### Exercise requirements
All that is asked is a faithful reproduction of the entries.

### Stored data
# # # # #
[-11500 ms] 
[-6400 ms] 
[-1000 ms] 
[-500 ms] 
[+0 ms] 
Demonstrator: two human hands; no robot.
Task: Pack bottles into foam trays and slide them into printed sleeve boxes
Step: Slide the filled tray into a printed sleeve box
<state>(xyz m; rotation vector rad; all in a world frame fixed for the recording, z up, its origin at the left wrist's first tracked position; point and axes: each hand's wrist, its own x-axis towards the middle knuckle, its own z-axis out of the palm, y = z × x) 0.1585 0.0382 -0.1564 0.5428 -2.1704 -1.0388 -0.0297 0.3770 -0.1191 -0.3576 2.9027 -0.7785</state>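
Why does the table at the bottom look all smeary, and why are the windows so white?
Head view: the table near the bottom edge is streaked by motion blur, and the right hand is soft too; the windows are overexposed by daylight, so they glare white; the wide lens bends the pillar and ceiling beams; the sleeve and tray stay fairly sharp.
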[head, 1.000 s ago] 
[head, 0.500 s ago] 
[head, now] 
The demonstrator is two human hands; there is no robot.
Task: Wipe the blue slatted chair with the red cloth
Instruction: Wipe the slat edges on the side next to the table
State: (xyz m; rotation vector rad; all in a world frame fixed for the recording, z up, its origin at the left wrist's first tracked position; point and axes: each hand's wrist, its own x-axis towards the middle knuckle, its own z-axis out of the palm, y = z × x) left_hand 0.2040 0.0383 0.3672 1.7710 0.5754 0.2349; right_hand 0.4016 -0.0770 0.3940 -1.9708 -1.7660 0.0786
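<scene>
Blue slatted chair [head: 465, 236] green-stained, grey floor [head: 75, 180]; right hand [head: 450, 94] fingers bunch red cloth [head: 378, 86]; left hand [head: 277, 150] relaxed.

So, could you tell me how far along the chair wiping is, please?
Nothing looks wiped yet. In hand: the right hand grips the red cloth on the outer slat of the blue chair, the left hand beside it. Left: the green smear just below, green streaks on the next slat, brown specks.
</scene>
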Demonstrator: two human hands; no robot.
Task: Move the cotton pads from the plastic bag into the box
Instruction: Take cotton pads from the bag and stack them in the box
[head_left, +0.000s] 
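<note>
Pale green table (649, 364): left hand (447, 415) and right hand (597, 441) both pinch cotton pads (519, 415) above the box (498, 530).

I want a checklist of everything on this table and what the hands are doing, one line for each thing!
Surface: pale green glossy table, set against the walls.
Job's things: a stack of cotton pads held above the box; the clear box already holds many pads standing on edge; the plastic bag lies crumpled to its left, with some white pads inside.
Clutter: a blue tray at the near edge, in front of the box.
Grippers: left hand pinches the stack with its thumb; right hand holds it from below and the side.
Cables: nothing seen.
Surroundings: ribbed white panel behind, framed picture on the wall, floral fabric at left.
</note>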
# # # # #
### Output below
[-11500 ms] 
[-6400 ms] 
[-1000 ms] 
[-500 ms] 
[+0 ms] 
Demonstrator: two human hands; no robot.
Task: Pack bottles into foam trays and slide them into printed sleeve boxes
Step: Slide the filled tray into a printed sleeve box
<state>(xyz m; rotation vector rad; all in a world frame fixed for the recording, z up, its origin at the left wrist's first tracked position; point and axes: each hand's wrist, its own x-axis towards the middle knuckle, its own z-axis out of the palm, y = z × x) 0.1585 0.0382 -0.1564 0.5428 -2.1704 -1.0388 -0.0297 0.3770 -0.1191 -0.3576 2.9027 -0.7785</state>
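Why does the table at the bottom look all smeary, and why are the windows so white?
Head view: the table near the bottom edge is streaked by motion blur, and the right hand is soft too; the windows are overexposed by daylight, so they glare white; the wide lens bends the pillar and ceiling beams; the sleeve and tray stay fairly sharp.
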[head, 1.000 s ago] 
[head, 0.500 s ago] 
[head, now] 
The demonstrator is two human hands; there is no robot.
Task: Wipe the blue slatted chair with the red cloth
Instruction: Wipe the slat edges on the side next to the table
State: (xyz m; rotation vector rad; all in a world frame fixed for the recording, z up, its origin at the left wrist's first tracked position; point and axes: each hand's wrist, its own x-axis towards the middle knuckle, its own z-axis out of the palm, y = z × x) left_hand 0.2040 0.0383 0.3672 1.7710 0.5754 0.2349; right_hand 0.4016 -0.0770 0.3940 -1.9708 -1.7660 0.0786
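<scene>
Blue slatted chair [head: 465, 236] green-stained, grey floor [head: 75, 180]; right hand [head: 450, 94] fingers bunch red cloth [head: 378, 86]; left hand [head: 277, 150] relaxed.

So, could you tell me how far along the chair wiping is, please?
Nothing looks wiped yet. In hand: the right hand grips the red cloth on the outer slat of the blue chair, the left hand beside it. Left: the green smear just below, green streaks on the next slat, brown specks.
</scene>
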Demonstrator: two human hands; no robot.
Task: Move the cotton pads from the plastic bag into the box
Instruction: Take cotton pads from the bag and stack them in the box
[head_left, +0.000s] 
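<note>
Pale green table (649, 364): left hand (447, 415) and right hand (597, 441) both pinch cotton pads (519, 415) above the box (498, 530).

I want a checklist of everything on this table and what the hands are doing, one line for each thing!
Surface: pale green glossy table, set against the walls.
Job's things: a stack of cotton pads held above the box; the clear box already holds many pads standing on edge; the plastic bag lies crumpled to its left, with some white pads inside.
Clutter: a blue tray at the near edge, in front of the box.
Grippers: left hand pinches the stack with its thumb; right hand holds it from below and the side.
Cables: nothing seen.
Surroundings: ribbed white panel behind, framed picture on the wall, floral fabric at left.
</note>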

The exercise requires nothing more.